Lorsqu’on referme ce livre, c’est un sentiment de malaise qui domine. D’abord, par le style de narration choisi, le travail à quatre mains livre une impression de décousu, quand ce n’est pas de confusion, confusion entre un récit qui veut coller au plus près de la réalité, et une part de roman, toujours imprudente et délicate. Ensuite, parce que l’affaire Pilarski – car c’est d’elle qu’il s’agit – est toujours en cours d’instruction. Une affaire dramatique qui a tourné au procès de la chasse à courre pendant des mois et des mois ; or, c’est justement et précisément l’un des auteurs – Matthias
Tesson – qui avait mis le feu aux poudres. Souvenons-nous : en novembre 2019, Élisa Pilarski, enceinte de six mois, est retrouvée morte, scalpée, en forêt de Retz, dans l’Aisne, avec, à ses côtés, le chien de son compagnon Christophe Ellul, Curtis, pitbull de son état. Très vite, à la suite du témoignage de Christophe Ellul (lequel accuse la meute de l’équipage du Rallye La Passion qui découplait,  ce jour-là, dans ce massif, face à la caméra de BFM TV, et interrogé par Matthias Tesson), c’est à un lynchage médiatique que l’on assiste.

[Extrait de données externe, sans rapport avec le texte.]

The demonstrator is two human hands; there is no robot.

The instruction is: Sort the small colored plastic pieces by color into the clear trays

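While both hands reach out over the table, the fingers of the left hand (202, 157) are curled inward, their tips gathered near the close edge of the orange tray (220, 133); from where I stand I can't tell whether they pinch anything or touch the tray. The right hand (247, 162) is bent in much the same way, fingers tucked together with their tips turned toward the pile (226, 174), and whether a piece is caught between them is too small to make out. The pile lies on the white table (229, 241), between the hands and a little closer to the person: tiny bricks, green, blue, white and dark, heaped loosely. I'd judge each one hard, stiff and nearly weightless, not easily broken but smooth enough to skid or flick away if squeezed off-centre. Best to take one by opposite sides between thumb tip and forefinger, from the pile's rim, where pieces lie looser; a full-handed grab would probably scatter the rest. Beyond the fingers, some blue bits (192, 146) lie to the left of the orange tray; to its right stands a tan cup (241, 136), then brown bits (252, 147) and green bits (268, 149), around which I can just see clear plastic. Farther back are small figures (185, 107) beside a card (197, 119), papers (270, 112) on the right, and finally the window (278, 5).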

Qu’il s’agisse des antichasse, des animalistes, de nombreux médias… l’occasion est inespérée de se ‘‘payer’’ la chasse, les chasseurs, les veneurs, sans recul, sans prudence. Même au début de l’enquête, le procureur abonde dans ce sens, en laissant entendre que… Peu à peu, mois après mois, analyses génétiques après analyses génétiques des chiens de l’équipage et de Curtis, le déroulement du drame se précise : c’est bien Curtis qui a attaqué et tué Élisa Pilarski. Avec les deux auteurs, nous partageons la vie d’Élisa, de sa famille, de son compagnon et ses multiples mensonges, les folies animalistes et leurs dérives complotistes… On pourrait
presque se contenter de ce récit. Pourtant, les auteurs semblent avoir oublié le rôle néfaste d’une grande partie de la presse, qui a pris pour argent comptant la version accusant nommément les chiens de l’équipage. Ils ne se posent pas plus la question du silence des associations animalistes et antichasse, lesquelles, une fois que la vérité a été établie, n’ont jamais fait amende honorable. Comme l’on dit en matière judiciaire, il y a des zones d’ombre dans l’instruction.

Le Cherche Midi, 279 pages, 20,90 €.